Any 'new' paths on the page not contained in the system path cache are also looked up individually, or on cache misses (although only within the whitelist).

So what's missing is a way to put individual aliases into memcache - then you could either skip the system path cache entirely and hit memcache for each individual path, or it'd probably also work with cache_get_multiple() + individual lookups for the leftovers - with memcache just standing in for the db in both instances. memcache's ->get() allows for grabbing multiple cache keys but I don't know how much more efficient that is in practice.

As far as I can see this requires only a couple of changes to what's in HEAD:

1. Adding a cache_get_multiple() and/or cache_get() to drupal_lookup_path() in between the static lookups and the db hits. Haven't used it, but presumably that's what http://drupal.org/project/pathcache does in D6

2. Adding aliases to memcache in the first place - probably on path_save(), but maybe also on lookup since that'd allow memcache's LRU to work properly on sites with lots of aliases.

Neither of those make sense for a site using database caching, - since you'd just end up with the same number of select queries plus a lot of useless inserts. However the only thing that's needed to allow that to happen cleanly in contrib is to make drupal_lookup_path() itself swappable. The way we've been doing that with other systems where you might not want to override the whole thing is converting it to OOP, but we're too late for that here since freeze started.

So we have a couple of choices - try to factor as much as possible out of path.inc so that's all that's left pretty much is drupal_lookup_path() and the functions that call it. Or we put 2-3 lines of code into path.inc itself along the lines of $function = variable_get('path_lookup_function', FALSE); or an abuse of the hooks system, to let you populate the path from wherever before the db gets hit without having to duplicate drupal_set_title() and other oddities in the same file.

I have to say though, this is by far not the worst performance issue in HEAD at the moment - we have lots of new ones which are being more or less ignored in other issues, and even more in the critical path, while like Moshe said this is more or less solved for the 99% case (and the 1% case can apply 1k patches to core if this doesn't get in). Making path.inc swappable is at most going to save you between 2-10 very efficient database queries on most pages, whereas we just introduced about 20 queries on every page over at #607244: Decrease performance impact of contextual links some with filesorts, while people were discussing things here.

eaton’s picture

A fair point, catch. I still maintain that we are on a troubling path of introducing core complexity to solve a problem that contrib has already taken care of (via memcache and other swap-in-an-alternative-inc-file solutions), and are still making it very difficult for contrib to push in new and better solutions as they emerge.

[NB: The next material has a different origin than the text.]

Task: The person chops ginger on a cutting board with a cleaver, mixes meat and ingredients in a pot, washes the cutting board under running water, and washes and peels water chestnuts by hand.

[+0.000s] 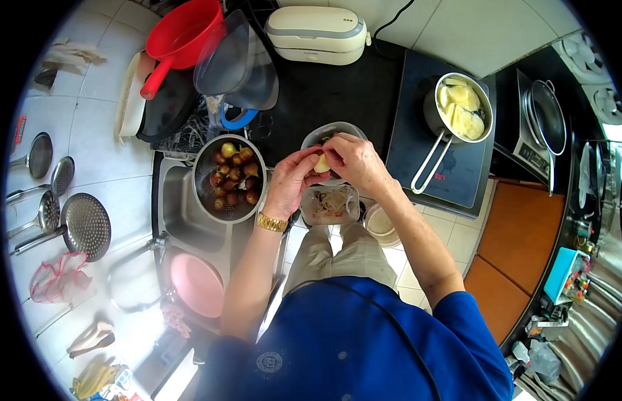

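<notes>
My left hand (295, 179) is closed round a small pale yellow piece (322, 164), which looks like peeled food; its exact kind I cannot tell. Against the same piece, the fingers of my right hand (356, 157) are pinched together. Both hands are over the near side of a grey bowl (333, 127), and they hide much of its inside. Just below them is a clear plastic container (330, 206) with pale scraps in it. To the left, a metal colander (200, 190) holds many round, shiny brown items (232, 179) with pale tips, resembling chestnuts.
A saucepan (469, 107) with pale yellow slices stands on a dark cooktop (435, 184), handle toward me. The sink (174, 194) and a pink basin (197, 284) are at left. Behind are a cream appliance (316, 33), a clear jug (231, 63) and a red pan (184, 33).
</notes>
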Demonstrator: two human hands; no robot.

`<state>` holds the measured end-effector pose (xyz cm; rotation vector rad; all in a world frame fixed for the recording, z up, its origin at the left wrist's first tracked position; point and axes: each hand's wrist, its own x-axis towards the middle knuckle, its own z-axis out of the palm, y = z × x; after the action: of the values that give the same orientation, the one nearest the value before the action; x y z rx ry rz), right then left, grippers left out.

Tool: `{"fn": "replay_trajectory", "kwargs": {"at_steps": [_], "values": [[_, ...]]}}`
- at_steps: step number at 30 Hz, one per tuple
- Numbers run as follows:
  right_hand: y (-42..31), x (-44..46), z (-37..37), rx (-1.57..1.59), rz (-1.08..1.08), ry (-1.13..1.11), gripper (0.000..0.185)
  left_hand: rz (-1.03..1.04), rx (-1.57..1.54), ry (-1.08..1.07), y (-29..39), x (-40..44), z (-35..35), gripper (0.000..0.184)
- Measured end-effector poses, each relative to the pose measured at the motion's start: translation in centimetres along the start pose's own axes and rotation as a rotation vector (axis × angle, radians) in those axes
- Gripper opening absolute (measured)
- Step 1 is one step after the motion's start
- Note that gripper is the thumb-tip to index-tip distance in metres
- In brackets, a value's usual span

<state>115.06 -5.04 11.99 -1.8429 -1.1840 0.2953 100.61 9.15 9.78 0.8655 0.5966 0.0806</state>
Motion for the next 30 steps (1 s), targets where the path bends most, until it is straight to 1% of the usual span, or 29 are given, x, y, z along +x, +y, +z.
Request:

I agree, though, that right now there are bigger fish to fry thanks to the multitude of performance problems in HEAD.

catch’s picture

Well the total amount of code for both the system path caching and the whitelist must be less than 50 lines, and it's really not very complicated. Additionally the whitelist is a good thing regardless of memcache, and the system path cache may be if memcache.module in D7 properly supports multiple cache get - you could get 90% of aliases for a page in a single memcache hit, instead of say 50, at least saving some network time if nothing else, and you can still store individual path / alias lookups to avoid too much duplication across requests

Core shouldn't make it impossible for the 1% (if that) of sites which run memcache to use that to the greatest degree possible, but it also shouldn't ship with implementations which punish the large numbers of sites which need to not have horrible performance bottlenecks but are still on single server / VPS setups without the resources to hire sysadmins or performance consultants. in many cases we're still doing both - crap default implementations with no easy way to swap it out.

catch’s picture

Component: path.module » base system
Status: Needs work » Needs review
FileSize
2.88 KB

Patch.

Deliberately not moving any functions anywhere, let's make it swappable, then bikeshed in a different issue about where the functions should live, and open a Drupal 8 issue about converting it to a factory.

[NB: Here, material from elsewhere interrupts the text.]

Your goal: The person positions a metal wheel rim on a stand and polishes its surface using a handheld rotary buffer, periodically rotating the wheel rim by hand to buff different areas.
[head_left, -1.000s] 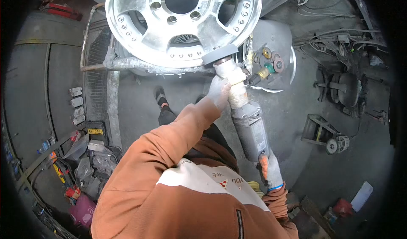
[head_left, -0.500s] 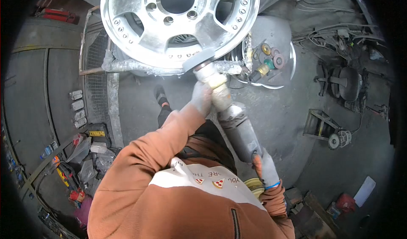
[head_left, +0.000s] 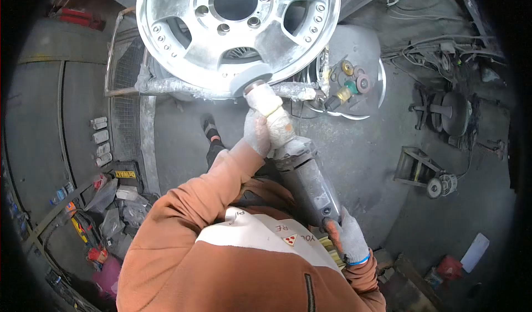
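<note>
A polisher (head_left: 310, 176) with a grey body and a wrapped, whitish neck slants across the front of me. My left hand (head_left: 256, 132), in a light grey glove, is closed around its neck. At the rear end, my right hand (head_left: 352, 237) grips the body, its glove grey with orange on it. The round grey disc (head_left: 252, 76) at the tool's head is against or just over the lower rim of a shiny alloy wheel (head_left: 199, 71). Whether it actually touches I cannot tell.
Under the wheel is a frame with a wrapped crossbar (head_left: 183, 86). To its right, a smaller power tool (head_left: 342, 95) and several discs (head_left: 362, 83) lie on a grey surface. A bench grinder (head_left: 441, 186), a chair (head_left: 455, 112) and bags (head_left: 113, 223) stand around.
The polisher's head has shifted slightly left along the wheel's lower rim, and the disc's tilt has changed. Both hands have moved with it, the right one a little lower.
</note>
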Available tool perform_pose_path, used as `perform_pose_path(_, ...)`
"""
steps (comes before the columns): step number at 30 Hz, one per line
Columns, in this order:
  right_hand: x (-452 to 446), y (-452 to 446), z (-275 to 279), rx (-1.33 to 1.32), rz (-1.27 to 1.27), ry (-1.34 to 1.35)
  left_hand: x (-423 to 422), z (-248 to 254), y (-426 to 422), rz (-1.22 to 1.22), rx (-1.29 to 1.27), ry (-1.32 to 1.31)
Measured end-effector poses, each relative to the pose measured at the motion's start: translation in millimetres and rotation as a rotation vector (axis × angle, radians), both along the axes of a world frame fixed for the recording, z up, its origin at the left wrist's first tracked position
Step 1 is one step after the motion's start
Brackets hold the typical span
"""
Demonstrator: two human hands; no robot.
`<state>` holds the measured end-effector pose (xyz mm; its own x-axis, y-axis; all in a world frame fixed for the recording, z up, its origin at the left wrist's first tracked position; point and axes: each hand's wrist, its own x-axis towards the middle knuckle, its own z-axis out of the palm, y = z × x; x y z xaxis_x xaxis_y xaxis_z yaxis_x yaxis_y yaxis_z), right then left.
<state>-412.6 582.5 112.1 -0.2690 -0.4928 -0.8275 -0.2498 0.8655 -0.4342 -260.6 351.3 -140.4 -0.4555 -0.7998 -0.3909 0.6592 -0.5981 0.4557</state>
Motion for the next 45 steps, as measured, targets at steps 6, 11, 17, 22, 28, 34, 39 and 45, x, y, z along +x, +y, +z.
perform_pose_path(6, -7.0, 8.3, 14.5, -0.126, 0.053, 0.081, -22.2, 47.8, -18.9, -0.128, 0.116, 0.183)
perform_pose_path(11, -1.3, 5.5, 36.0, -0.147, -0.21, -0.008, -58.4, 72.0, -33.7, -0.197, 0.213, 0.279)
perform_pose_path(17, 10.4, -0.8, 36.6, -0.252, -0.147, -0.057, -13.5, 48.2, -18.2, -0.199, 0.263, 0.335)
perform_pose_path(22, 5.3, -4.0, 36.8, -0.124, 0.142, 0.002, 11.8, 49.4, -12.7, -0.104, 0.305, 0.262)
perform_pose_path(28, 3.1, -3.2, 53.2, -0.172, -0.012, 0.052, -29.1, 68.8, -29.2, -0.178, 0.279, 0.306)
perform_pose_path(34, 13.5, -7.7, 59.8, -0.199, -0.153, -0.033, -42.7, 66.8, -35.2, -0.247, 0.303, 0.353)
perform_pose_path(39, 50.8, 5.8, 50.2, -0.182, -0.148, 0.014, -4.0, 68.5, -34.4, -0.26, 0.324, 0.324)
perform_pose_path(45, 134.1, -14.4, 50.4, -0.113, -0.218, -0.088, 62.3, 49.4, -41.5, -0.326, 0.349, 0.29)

The one case we don't solve well in core, is drupal_get_normal_path() - it'd be nice to be able to cache that in contrib, and it'd reduce the number of queries required to serve a page at all down to zero along with other pending patches in the queue. If this doesn't get in, it's technically possible to do the same from contrib via evil mis-use of drupal_static() alongside hook_boot(), hook_init() and hook_url_outbound_alter() but I started down that road then chx reminded me of this issue.

chx’s picture

Status: Needs review » Reviewed & tested by the community

Let's do this quick. We can do better in D8.

webchick’s picture

Status: Reviewed & tested by the community » Fixed

Agreed. I think this is inline with our swappable caching system. While the whitelisting stuff has helped, eaton's correct that it still means you need to trawl through the database, and it'd be nice to let memcached eat those hits.

Committed to HEAD.

catch’s picture

Thanks!

Opened D7 port issue against pathcache #652892: Port Path Cache to Drupal 7.

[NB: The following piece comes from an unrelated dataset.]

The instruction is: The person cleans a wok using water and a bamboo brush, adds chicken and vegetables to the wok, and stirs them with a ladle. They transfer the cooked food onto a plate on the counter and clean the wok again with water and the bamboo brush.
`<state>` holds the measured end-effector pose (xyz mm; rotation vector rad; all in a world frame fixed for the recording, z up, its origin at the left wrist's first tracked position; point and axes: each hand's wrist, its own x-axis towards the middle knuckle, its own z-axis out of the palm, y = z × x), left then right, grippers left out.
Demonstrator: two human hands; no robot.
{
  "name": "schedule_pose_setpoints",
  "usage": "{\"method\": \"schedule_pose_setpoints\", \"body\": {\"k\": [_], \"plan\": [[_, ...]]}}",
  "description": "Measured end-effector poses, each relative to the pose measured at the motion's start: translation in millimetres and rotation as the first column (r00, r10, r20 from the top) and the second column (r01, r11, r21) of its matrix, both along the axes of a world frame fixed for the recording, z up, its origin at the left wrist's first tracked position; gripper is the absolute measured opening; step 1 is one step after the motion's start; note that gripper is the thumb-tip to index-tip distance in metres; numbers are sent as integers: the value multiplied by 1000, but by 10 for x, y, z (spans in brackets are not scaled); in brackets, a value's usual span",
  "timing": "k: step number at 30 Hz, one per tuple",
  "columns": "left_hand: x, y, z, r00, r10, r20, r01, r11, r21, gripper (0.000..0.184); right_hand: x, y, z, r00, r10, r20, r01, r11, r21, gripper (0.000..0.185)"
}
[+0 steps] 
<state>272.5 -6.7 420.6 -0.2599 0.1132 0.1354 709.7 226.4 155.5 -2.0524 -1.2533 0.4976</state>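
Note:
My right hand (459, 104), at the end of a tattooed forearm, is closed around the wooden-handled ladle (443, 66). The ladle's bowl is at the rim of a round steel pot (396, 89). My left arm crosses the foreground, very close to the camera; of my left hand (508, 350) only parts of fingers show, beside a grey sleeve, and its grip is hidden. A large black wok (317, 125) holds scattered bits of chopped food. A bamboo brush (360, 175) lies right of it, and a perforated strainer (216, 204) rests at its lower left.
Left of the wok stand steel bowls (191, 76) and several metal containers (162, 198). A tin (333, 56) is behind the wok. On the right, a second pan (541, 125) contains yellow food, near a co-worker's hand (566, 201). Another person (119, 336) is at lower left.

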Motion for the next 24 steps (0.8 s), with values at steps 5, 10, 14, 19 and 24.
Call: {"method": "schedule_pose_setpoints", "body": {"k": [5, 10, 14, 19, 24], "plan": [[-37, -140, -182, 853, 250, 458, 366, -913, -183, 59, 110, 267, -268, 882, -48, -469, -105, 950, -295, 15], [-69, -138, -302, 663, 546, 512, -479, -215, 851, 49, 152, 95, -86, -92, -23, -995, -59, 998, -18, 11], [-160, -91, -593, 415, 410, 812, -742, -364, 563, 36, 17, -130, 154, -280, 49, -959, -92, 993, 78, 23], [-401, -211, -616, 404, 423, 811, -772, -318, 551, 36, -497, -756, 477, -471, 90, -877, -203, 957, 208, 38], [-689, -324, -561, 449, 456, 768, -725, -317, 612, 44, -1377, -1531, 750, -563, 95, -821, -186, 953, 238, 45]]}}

Status: Fixed » Closed (fixed)

Automatically closed -- issue fixed for 2 weeks with no activity.

fgm’s picture

Out of sheer curiosity, did the idea of a Memcached-backed implementation of path.inc ever materialize ? I could not find it in the memcache project, and the cache project, which includes one, never had a 7.x branch.

Fabianx’s picture

Issue summary: View changes

@fgm: See https://drupal.org/node/652892 for a patch in progress.

fgm’s picture

@fabianx, nice, thanks.